▶ EXERCISE GOAL
Word for word, write the lines below out again, with no pictures.

▶ THE DATA
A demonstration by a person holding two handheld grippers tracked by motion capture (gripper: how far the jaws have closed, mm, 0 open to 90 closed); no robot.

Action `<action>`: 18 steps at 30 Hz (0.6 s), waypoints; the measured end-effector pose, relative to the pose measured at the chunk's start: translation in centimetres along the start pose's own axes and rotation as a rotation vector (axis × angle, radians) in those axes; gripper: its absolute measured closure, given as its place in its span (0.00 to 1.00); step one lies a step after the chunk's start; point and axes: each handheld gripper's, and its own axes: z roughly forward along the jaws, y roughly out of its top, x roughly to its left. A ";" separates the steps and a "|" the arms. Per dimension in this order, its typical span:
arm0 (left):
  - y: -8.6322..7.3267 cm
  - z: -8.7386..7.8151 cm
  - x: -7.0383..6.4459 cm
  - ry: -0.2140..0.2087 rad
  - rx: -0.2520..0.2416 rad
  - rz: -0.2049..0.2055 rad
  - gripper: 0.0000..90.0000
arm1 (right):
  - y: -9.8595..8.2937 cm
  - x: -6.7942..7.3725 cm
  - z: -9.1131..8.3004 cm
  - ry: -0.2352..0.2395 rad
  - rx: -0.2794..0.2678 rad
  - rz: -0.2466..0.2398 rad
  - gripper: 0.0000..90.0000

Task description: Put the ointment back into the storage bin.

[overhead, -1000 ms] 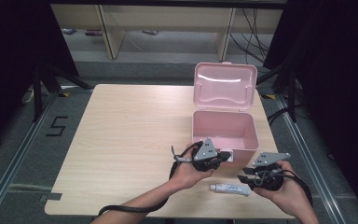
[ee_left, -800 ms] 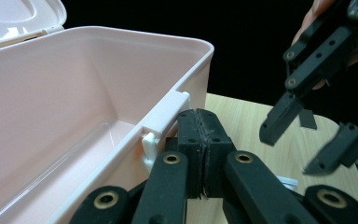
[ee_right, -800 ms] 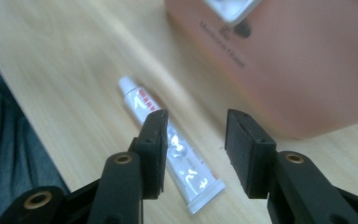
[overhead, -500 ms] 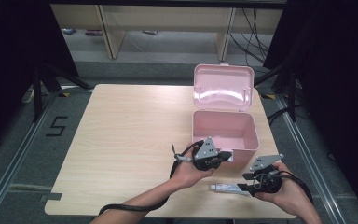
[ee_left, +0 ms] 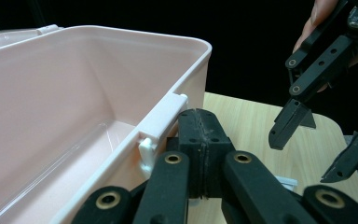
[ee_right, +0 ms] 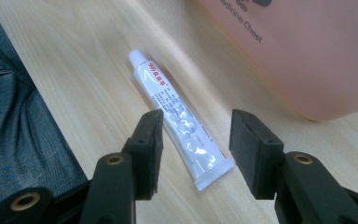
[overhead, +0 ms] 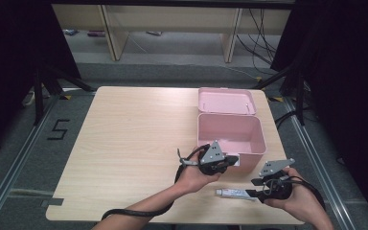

▶ WORKED SOLUTION
A demonstration by a person holding two handheld grippers tracked by motion capture (gripper: how far the jaws have closed, mm, 0 open to 90 closed); no robot.

Action `<action>`: 18 steps at 30 Hz (0.6 s), waypoints; the measured end-effector pose, relative to the pose measured at the chunk's start: translation in centimetres along the start pose's own axes and rotation as a rotation vector (axis × angle, radians) in those axes; gripper: its absolute measured closure, given as its place in its span (0.00 to 1.00); step one lies a step after the chunk's start; point and axes: each handheld gripper's, and its own axes: z roughly forward along the jaws, y roughly out of its top, x roughly to its left. A ";" separates the steps and a "|" the arms. Per dimension in this order, its typical span:
arm0 (left):
  - y: -8.6322..7.3267 cm
  - z: -8.7386..7.8151 cm
  - x: -7.0383..6.4459 cm
  - ry: -0.2140..0.2087 rad
  - rx: -0.2520..0.2416 rad
  - rz: -0.2049..0.2055 rad
  - gripper: 0.0000..90.0000
arm1 (right):
  - y: -9.8595..8.2937 cm
  - x: -6.7942..7.3725 cm
  - z: -9.1131..8.3004 cm
  - ry: -0.2352..0.2395 rad
  - rx: -0.2794..0.2678 rad
  - rz: -0.2466..0.2398 rad
  - gripper: 0.0000..90.0000

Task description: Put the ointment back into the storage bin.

[overhead, -1000 ms] 
[ee_left, -800 ms] 
[ee_right, -800 ms] 
[overhead, -500 ms] 
[ee_left, +0 ms] 
[ee_right, +0 ms] 
[overhead, +0 ms] 

The answer has been written out completely.